During a time period when the United States and Soviet Union were rushing to put a man on the moon, Alferov was also involved in a lesser-known "laser race." While America won the high-profile space race, Alferov and his Soviet team of scientists at Leningrad’s Ioffe Institute were able to create a rudimentary laser that worked at room temperature a month before America's brightest minds at Bell Labs.

If the name "Bell Labs" sounds familiar, it's because the place is prominently featured in the Amazon period dramedy, The Marvelous Mrs. Maisel

Zhores Alferov

Recounting his time spent on developing the laser, Alferov once recited the following:

“Our purpose was both great and bright 

no more the dark! Let there be light! 

So to release eternal light 

we did the work all day and night. 

And when we could neither work nor think 

we had the Russian vodka drink...”

Further developments in the fields of both heterostructure semiconductor and heterostructure lasers helped lead to the creation of such modern technologies as LaserDics, LED television screens, fiber optics, and cellular phones. LaserDiscs served as the basis for more advanced video-watching innovations like DVDs and Blu-Rays.

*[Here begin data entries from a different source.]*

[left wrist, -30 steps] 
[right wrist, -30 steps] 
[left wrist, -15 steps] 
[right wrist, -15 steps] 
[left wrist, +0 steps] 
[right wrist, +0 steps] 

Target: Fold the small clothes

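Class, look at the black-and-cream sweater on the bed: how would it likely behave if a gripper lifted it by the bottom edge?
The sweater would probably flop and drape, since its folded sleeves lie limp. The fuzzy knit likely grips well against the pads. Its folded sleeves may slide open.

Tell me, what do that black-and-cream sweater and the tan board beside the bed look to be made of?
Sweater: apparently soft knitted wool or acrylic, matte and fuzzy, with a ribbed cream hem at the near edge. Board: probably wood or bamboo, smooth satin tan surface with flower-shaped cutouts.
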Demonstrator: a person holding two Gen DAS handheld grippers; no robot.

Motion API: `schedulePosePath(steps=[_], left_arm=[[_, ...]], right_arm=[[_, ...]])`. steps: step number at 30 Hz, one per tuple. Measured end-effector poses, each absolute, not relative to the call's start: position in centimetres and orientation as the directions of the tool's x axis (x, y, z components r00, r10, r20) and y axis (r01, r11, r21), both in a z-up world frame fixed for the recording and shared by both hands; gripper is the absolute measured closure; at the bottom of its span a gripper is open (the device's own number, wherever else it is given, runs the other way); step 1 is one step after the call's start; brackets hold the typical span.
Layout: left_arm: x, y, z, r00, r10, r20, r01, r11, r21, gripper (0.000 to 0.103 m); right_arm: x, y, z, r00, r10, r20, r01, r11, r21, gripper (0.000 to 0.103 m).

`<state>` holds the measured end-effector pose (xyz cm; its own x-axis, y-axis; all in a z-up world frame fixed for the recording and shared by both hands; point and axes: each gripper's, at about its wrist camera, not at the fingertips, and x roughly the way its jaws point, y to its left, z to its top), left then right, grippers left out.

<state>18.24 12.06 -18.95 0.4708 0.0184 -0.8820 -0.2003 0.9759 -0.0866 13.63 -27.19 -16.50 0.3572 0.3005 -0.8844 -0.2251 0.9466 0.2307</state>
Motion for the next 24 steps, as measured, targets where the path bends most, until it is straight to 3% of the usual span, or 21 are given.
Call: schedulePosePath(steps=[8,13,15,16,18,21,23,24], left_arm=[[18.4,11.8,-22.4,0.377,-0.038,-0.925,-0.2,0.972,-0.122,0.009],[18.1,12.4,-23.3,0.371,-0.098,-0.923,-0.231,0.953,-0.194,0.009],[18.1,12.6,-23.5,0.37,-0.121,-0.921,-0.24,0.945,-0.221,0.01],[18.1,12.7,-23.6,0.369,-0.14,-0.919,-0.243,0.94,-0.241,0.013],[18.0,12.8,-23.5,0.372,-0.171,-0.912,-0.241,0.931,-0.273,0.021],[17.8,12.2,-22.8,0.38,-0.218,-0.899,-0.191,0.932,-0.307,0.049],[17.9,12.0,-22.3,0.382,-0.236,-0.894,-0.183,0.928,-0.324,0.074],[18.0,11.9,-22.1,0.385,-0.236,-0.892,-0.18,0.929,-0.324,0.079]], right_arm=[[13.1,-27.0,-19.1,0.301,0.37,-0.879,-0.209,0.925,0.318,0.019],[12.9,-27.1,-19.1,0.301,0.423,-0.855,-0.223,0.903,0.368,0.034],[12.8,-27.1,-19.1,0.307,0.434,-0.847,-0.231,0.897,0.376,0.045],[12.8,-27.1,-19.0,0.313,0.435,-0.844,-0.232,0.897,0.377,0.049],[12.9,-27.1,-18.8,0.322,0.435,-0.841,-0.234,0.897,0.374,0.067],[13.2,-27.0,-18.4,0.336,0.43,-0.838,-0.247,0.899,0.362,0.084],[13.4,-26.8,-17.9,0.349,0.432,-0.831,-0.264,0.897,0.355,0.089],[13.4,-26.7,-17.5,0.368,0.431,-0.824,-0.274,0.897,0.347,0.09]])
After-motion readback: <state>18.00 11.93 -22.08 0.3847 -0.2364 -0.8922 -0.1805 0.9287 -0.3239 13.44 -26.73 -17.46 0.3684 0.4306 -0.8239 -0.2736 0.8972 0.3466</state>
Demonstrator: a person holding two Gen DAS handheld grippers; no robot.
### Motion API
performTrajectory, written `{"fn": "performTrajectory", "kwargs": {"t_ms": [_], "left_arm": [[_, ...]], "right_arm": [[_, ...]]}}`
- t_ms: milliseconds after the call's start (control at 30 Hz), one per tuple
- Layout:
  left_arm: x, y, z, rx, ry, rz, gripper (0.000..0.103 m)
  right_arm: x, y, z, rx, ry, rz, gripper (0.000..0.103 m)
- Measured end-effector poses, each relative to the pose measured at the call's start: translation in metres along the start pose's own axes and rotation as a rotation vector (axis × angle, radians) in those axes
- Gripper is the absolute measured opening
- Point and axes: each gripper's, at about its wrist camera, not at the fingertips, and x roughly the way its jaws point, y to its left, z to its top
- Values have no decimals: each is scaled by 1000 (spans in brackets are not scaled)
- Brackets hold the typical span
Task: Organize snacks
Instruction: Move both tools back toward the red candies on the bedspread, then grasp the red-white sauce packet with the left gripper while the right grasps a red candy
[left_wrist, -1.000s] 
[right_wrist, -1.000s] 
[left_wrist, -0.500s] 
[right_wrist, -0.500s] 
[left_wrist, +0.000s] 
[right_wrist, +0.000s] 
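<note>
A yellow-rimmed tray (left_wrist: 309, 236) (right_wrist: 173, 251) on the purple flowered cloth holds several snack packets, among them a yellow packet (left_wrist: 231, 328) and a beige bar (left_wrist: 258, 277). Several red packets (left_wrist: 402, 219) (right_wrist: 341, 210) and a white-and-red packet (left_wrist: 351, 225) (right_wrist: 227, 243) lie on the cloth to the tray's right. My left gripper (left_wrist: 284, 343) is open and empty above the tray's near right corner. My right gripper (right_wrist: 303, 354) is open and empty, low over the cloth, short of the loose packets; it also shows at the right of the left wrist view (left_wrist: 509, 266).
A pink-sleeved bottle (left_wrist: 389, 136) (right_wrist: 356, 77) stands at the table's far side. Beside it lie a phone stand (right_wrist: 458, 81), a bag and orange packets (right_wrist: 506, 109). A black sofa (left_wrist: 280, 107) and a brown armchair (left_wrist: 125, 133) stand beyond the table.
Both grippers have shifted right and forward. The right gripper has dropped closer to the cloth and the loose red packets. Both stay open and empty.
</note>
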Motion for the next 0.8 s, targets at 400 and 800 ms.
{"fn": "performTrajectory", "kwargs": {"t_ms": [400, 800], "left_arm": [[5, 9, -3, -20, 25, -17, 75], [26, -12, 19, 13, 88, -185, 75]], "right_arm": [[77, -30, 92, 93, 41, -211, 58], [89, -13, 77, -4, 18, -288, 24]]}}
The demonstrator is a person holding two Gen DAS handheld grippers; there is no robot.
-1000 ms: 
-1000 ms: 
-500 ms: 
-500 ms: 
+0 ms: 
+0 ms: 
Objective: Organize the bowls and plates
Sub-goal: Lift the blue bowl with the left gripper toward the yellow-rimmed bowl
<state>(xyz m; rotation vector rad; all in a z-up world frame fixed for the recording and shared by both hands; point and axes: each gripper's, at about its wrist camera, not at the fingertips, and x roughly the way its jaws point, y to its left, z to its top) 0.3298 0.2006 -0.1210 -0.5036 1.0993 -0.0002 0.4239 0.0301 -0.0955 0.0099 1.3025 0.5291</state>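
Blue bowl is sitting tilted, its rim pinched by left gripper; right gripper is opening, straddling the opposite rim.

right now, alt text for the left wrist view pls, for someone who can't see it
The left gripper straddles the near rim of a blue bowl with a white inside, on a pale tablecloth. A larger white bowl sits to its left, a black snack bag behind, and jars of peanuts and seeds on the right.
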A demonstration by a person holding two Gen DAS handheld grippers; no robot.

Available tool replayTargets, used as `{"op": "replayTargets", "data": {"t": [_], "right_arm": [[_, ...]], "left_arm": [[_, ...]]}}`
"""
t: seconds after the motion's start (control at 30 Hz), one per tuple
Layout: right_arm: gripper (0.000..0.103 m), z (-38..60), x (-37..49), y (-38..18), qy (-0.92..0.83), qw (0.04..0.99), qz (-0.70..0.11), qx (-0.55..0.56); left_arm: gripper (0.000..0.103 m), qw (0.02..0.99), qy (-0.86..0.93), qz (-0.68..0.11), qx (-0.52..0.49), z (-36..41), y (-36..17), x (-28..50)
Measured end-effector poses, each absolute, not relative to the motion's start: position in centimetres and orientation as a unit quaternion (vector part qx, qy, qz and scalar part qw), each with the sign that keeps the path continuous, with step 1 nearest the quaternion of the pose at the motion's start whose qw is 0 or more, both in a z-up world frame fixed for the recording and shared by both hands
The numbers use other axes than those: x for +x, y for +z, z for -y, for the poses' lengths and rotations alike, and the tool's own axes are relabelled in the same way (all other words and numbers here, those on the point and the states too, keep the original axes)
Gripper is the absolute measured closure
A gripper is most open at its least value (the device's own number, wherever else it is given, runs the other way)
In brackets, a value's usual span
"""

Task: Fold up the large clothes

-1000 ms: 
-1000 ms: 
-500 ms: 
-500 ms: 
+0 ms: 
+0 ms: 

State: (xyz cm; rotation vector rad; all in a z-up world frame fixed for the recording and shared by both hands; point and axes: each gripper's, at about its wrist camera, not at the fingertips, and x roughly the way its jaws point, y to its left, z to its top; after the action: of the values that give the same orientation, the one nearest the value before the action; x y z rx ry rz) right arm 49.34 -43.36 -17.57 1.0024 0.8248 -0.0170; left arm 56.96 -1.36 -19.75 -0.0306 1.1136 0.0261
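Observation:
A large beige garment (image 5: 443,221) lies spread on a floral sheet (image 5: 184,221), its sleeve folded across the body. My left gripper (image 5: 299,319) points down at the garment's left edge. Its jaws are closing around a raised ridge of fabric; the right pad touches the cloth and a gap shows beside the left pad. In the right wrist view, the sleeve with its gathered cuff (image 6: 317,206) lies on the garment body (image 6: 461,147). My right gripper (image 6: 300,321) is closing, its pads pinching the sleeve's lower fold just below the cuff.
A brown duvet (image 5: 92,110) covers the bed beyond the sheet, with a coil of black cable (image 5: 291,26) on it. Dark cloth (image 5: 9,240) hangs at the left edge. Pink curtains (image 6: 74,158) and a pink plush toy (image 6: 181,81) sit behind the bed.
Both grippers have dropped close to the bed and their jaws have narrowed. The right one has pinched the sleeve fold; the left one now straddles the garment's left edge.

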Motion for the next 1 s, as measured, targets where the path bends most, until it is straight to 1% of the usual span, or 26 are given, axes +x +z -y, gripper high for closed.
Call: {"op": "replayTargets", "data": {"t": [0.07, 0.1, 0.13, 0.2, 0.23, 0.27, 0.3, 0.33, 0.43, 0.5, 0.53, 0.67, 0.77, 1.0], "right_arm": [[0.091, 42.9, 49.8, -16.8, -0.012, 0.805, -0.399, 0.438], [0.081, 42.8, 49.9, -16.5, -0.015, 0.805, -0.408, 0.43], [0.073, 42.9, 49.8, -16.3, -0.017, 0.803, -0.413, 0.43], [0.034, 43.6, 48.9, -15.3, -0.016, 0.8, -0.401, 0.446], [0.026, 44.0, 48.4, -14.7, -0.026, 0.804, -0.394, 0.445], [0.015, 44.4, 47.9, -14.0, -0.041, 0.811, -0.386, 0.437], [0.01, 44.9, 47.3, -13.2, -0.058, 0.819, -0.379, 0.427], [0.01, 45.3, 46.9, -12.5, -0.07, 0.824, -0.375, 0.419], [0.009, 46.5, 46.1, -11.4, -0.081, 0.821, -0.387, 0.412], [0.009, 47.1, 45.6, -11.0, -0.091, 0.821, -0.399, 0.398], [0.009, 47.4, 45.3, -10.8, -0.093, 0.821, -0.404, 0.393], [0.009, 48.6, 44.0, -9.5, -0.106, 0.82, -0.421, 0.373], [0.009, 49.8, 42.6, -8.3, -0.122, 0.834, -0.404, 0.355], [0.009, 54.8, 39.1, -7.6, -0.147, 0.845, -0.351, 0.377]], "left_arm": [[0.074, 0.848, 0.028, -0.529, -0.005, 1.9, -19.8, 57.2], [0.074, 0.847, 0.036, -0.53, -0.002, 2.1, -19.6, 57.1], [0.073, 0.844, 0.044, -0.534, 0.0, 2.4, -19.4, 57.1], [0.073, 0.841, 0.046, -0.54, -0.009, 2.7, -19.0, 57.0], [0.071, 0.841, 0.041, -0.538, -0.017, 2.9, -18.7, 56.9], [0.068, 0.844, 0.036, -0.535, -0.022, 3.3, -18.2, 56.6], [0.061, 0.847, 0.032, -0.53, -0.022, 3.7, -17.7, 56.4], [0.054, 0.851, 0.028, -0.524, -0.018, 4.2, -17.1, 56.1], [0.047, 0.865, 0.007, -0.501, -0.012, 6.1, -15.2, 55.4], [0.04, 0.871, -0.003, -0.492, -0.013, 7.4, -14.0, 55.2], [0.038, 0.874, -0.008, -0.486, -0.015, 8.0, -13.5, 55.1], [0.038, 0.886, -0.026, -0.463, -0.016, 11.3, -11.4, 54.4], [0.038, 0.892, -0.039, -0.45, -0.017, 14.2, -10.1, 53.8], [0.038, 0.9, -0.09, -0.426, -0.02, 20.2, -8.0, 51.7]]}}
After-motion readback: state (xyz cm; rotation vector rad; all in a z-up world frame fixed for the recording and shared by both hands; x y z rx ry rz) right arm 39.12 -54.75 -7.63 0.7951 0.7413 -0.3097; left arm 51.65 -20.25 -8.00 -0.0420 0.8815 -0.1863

In 1972, Alferov won Soviet Russia's highest science award, the Lenin Prize. By 1987, he was the head of the Ioffe Institute; two years later, he was leading the Leningrad-St. Petersburg branch of the Academy of Sciences. After the collapse of the USSR in the 1990s, the Ioffe Institute gained financial support from America's "Star Wars" initative.

After the Soviet Union fell, Alferov hesitantly became involved with Russian politics to campaign for domestic funding of scientific programs and research.

Alferov is survived by his wife, Tamara Darskaya, their daughter, Olga, and their son, Ivan. He also had a daughter from a first marriage.